→ WHAT IS NEEDED
An exact copy of the data below is needed; please leave out any pictures.

________________________

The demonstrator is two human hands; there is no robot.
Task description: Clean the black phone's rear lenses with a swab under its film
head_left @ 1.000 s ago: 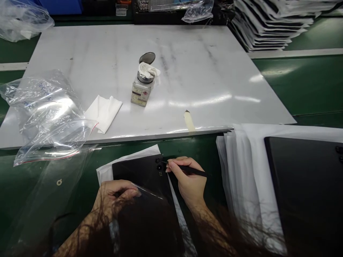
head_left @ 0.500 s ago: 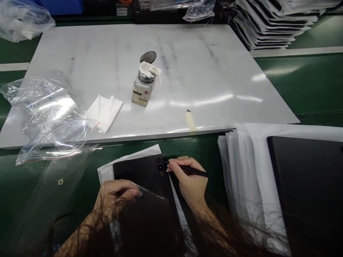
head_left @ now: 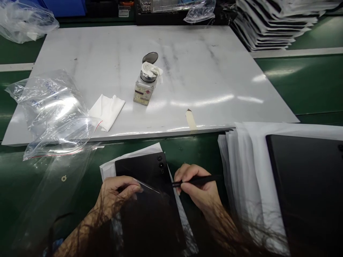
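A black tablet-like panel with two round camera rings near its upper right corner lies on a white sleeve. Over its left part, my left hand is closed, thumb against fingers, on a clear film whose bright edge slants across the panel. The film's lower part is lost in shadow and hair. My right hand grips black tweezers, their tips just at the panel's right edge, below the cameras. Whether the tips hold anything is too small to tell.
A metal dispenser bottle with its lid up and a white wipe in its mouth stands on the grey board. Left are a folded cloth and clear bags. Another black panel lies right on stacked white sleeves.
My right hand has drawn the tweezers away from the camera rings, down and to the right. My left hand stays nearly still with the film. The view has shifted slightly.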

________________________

→ WRITTEN SOLUTION
The demonstrator is two human hands; there is no robot.
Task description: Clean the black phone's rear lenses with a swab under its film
head_left @ 1.000 s ago: 
head_left @ 0.500 s ago: 
head_left @ now: 
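A black tablet-like panel with two round camera rings near its upper right corner lies on a white sleeve. Over its left part, my left hand is closed, thumb against fingers, on a clear film whose bright edge slants across the panel. The film's lower part is lost in shadow and hair. My right hand grips black tweezers, their tips just at the panel's right edge, below the cameras. Whether the tips hold anything is too small to tell.
A metal dispenser bottle with its lid up and a white wipe in its mouth stands on the grey board. Left are a folded cloth and clear bags. Another black panel lies right on stacked white sleeves.
My right hand has drawn the tweezers away from the camera rings, down and to the right. My left hand stays nearly still with the film. The view has shifted slightly.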

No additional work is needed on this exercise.